Par la fenêtre entrouverte de son bureau, Karine entend les conversations ponctuées de rire s’élevant du marché. Habitués et touristes se pressent devant les étals fournis de marchandises : fruits, légumes, poulets rôtis, fromages et poissons mélangent leurs odeurs et invitent les clients à abandonner quelques euros en échange de plaisirs gourmands qu’ils dégusteront en famille ou entre amis. Pour la première fois, cette effervescence ne pénètre pas la pharmacie. En grève, l’officine reste silencieuse. À l’intérieur, pas de file d’attente, pas de conseils, ni de bruits d’imprimante. Seul le robot actionne son bras de temps en temps. Sur une grande affiche apposée sur la vitrine, on peut lire l’avertissement suivant : « Pharmacie en danger, santé menacée ». À côté, une illustration montre une croix verte qui brûle, sous-entendant la gravité de la situation.
Face au soutien exprimé par les passants, la pharmacienne se sent émue. Parfois, elle reconnaît la voix de certains patients dont l’irremplaçable Madame Chapovski. Elle et ses amies du club de bridge ont déjà signé la pétition et, comme en mai 2024, elles sont prêtes à aller manifester aux côtés des pharmaciens.
- Mon frère habite au fin fond des Deux-Sèvres. Dans son village, il n’y a même plus de bureau de Poste et l’agence bancaire n’est ouverte que deux matinées par semaine. Alors si en plus, on lui enlève la pharmacie…, explique Madame Chapovski à une autre femme.
- C’est bien sûr que tout fout le camp. Les jeunes ne veulent plus aller à la campagne, répond un homme qui les a rejoints.
- Ce n’est pas le problème, rétorque Madame Chapovski. Parce que ce sont justement des jeunes qui ont repris cette petite pharmacie du village de mon frère. Ils sont bien braves d’ailleurs, parce que leur petit bonhomme de cinq ans doit prendre le bus tôt le matin pour aller à l’école dans un autre village. Ils auraient pu acheter une pharmacie ailleurs, mais non ! C’est dans ce village qu’ils voulaient à tout prix s’installer. Alors si le gouvernement leur met des bâtons dans les roues, comment ne pas baisser les bras.

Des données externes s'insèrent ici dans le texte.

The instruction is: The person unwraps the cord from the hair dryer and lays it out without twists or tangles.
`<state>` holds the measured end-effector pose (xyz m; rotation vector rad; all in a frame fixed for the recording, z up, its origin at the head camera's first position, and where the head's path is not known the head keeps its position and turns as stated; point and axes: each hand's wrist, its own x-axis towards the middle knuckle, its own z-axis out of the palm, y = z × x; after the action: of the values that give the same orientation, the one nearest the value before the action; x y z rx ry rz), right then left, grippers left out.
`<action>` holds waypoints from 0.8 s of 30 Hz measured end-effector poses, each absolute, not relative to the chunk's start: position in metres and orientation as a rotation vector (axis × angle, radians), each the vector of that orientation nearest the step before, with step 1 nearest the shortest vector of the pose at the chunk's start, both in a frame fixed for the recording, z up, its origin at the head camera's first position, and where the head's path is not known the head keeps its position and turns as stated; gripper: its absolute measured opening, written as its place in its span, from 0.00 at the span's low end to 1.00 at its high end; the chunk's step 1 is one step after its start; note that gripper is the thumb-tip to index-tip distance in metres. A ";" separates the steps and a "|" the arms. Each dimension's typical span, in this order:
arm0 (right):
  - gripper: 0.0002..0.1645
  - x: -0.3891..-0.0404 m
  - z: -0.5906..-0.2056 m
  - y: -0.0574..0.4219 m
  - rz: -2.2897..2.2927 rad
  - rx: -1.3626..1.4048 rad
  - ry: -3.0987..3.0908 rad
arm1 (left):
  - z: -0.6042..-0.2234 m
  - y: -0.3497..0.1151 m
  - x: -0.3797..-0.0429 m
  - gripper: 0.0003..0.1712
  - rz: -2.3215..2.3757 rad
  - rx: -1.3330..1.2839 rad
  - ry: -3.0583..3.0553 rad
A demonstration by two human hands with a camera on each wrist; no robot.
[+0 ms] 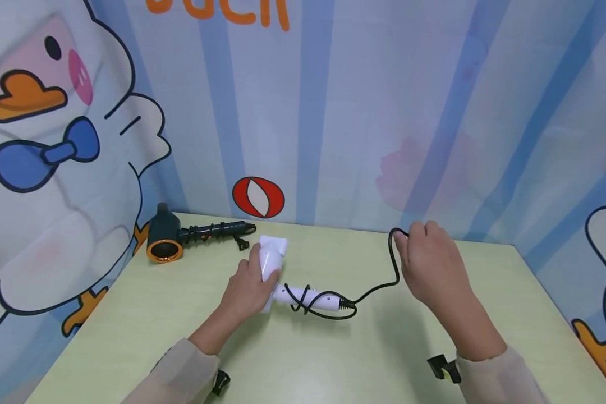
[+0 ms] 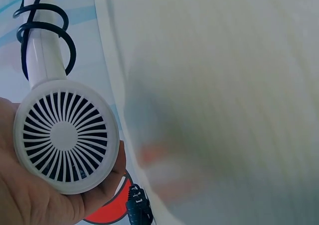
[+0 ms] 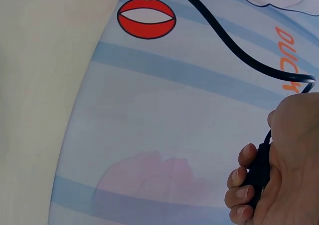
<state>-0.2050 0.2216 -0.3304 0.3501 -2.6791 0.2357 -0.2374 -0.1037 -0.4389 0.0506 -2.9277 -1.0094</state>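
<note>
A white hair dryer (image 1: 308,297) is held above the table by my left hand (image 1: 248,286), which grips it round the barrel. In the left wrist view its round vented back (image 2: 65,136) sits in the palm, fingers curled behind. The handle points right, and loose loops of black cord (image 1: 328,316) wind about it. From the handle's end the cord rises to my right hand (image 1: 431,264), higher and to the right. There the fingers curl round the black plug (image 3: 259,172), as the right wrist view shows, with the plug's prongs hidden in the hand.
A black hair dryer (image 1: 164,231) with an orange-rimmed nozzle lies at the back left of the pale table (image 1: 333,365), its cord wound round the handle. A printed duck curtain (image 1: 363,112) hangs right behind the table and along both sides.
</note>
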 end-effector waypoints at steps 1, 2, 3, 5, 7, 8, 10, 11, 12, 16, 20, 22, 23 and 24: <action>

- Mais dans cette pharmacie-là, ajoute l’homme en désignant du doigt la pharmacie du Marché. Ça a l’air de bien marcher. Ils n’ont pas à se plaindre…
- Ils sont quand même solidaires des pharmacies plus petites et plus fragiles. Et vous ?
- J’ai quand même entendu dire que c’était difficile de trouver des nouveaux employés, intervient l’autre femme qui n’avait pas encore donné son avis. En tout cas, moi je vais chercher mes médicaments ici depuis vingt-cinq ans, et ça s’est toujours bien passé.
- La pharmacienne de cette pharmacie, elle est députée. Elle peut bien aller voir le Premier ministre et lui dire de changer ses plans, poursuit l’homme.
- Si c’était aussi simple, ça se saurait, dit sèchement Madame Chapovski de plus en plus agacée.
- Elle est fermée toute la journée la pharmacie ?, demande timidement une voix jeune.
- Oui, toute la journée. Elle est en grève.
- Vous savez s’il y en a une autre pas trop loin ?
- Vous n’écoutez pas les actualités vous ? Les pharmacies sont en grève aujourd’hui. Ça va être difficile d’en trouver une d’ouverte…
- Il y en a une de garde. J’ai lu ça dans le journal.
Soudain, le petit groupe tourne la tête, attiré par les cris d’une femme près du stand d’un primeur.
Le cultivateur appelle à l’aide autour de lui.
- À l’aide, vite ! Le petit a avalé de travers, il n’arrive plus à respirer.
Karine ne réfléchit pas. Elle sort de son bureau par la fenêtre sous le regard étonné du petit groupe qui discutait devant la vitrine de la pharmacie.
- C’est la pharmacienne.
Arrivée près du stand, Karine se place derrière l’enfant et sans rien demander, pratique la manœuvre de Heimlich. Le petit garçon crache un morceau de pomme. Sa mère en pleurs s’effondre de soulagement.
- Je ne comprends pas. La pharmacie est fermée ou elle est ouverte, reprend le jeune homme.
- La pharmacie est en grève, mais la pharmacienne est là pour nous, lui répond Madame Chapovski qui joint ses applaudissements à ceux de la foule.